可日本人早就备好了第三招——那是真刀真枪的武力镇压,下手黑着呢。
最血腥的一笔债,算在了高山族同胞的头上。
高山族住的大山,占了台湾一半的地盘,那儿全是森林、樟脑和矿产。
在日本人眼里,那根本不是谁的家,那是漫山遍野的钞票。
1896年,那个叫小野遵的民政局长话说得赤裸裸:“台湾将来的那点油水,全在番地里头。
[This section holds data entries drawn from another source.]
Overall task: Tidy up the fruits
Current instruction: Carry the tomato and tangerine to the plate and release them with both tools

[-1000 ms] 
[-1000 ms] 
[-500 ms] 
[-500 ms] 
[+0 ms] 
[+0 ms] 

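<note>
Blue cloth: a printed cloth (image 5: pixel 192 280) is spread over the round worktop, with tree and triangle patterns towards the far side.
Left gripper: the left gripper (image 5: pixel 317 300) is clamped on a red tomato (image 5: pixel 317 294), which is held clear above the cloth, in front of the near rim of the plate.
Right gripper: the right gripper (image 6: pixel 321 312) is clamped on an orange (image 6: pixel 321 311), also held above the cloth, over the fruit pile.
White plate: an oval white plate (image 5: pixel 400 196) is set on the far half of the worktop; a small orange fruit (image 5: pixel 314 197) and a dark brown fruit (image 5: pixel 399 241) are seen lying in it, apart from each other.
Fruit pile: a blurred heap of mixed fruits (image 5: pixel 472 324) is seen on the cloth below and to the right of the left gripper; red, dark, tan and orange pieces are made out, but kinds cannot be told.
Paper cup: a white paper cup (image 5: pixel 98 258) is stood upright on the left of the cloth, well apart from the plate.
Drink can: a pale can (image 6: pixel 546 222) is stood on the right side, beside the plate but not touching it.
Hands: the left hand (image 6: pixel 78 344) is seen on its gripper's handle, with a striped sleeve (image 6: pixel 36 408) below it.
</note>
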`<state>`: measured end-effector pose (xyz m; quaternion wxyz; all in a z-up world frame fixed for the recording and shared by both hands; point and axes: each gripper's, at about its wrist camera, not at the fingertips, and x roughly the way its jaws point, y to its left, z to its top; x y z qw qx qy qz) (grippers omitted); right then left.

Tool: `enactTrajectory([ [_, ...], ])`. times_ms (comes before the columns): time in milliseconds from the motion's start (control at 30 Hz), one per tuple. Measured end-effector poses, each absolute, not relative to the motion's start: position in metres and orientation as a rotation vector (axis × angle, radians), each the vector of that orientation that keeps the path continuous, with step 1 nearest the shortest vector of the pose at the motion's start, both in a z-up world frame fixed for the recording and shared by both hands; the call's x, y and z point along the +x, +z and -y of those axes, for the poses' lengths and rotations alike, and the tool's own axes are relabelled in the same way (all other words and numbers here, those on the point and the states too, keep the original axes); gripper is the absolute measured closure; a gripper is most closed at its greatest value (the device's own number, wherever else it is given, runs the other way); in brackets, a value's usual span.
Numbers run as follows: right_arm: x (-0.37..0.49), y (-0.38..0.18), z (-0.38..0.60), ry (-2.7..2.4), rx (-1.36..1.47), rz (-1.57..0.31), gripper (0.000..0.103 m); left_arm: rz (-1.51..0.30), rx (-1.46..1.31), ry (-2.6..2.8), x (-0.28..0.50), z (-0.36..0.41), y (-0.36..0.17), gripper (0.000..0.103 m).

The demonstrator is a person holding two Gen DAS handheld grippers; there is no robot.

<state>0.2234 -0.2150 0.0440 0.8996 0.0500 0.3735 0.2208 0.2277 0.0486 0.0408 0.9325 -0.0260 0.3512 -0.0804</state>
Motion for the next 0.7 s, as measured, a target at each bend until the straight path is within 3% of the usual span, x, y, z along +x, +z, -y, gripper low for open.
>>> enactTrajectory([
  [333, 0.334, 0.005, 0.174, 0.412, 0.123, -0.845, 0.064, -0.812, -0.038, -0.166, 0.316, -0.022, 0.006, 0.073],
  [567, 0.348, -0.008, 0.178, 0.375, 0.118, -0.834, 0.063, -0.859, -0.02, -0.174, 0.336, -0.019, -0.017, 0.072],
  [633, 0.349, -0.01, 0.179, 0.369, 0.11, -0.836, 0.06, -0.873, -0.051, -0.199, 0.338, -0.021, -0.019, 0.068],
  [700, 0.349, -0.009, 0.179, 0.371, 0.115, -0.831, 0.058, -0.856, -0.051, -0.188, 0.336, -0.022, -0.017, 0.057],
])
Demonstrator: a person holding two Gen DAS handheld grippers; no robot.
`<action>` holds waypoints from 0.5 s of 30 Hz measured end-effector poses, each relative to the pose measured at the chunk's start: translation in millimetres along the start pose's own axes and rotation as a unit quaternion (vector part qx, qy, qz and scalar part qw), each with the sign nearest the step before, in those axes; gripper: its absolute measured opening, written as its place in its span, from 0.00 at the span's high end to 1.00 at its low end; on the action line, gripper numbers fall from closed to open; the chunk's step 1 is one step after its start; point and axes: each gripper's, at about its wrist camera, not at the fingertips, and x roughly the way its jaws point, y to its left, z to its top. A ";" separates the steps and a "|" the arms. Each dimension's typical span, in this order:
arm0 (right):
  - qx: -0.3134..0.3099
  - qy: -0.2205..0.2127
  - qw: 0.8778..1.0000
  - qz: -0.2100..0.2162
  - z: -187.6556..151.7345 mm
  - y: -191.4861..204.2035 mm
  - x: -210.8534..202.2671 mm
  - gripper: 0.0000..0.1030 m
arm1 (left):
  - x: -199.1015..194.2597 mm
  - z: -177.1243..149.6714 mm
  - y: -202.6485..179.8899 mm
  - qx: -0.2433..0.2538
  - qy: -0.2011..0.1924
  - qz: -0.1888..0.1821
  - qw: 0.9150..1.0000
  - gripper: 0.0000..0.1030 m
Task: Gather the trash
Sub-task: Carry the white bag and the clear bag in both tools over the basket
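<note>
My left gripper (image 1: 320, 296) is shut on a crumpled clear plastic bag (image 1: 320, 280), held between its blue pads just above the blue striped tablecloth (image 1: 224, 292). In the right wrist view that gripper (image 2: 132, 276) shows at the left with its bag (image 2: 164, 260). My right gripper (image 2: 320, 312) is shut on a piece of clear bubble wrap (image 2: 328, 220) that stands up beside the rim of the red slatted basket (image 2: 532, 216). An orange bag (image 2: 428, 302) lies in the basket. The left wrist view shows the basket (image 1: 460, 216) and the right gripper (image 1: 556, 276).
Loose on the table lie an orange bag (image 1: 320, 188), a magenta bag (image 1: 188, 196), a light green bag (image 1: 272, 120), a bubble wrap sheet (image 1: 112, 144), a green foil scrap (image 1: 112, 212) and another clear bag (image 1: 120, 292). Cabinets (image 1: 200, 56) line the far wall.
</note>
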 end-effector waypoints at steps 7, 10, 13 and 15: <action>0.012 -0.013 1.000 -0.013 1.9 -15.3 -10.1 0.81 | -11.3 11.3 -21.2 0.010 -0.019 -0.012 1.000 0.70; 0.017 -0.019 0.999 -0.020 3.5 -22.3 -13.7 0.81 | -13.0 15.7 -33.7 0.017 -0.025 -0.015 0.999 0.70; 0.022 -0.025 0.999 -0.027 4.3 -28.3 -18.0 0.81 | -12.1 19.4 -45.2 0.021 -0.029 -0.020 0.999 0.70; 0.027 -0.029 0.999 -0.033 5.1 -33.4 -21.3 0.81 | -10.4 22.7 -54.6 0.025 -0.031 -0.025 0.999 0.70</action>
”
为了抢这些宝贝,日本人把警戒线硬往深山里推,拉电网,收猎枪,简直是把人往绝路上逼。
1910年,总督佐久间左马太搞了个丧心病狂的“五年计划”,砸进去1600多万,调动了一万多军警。
结果咋样?
把高山族同胞打死打伤了一万一千多。
这哪是治理啊,这就是明晃晃的屠杀。
为了盯死幸存下来的人,日本人织了一张密不透风的警察网,平均每20个高山族同胞背后,就戳着一个警察。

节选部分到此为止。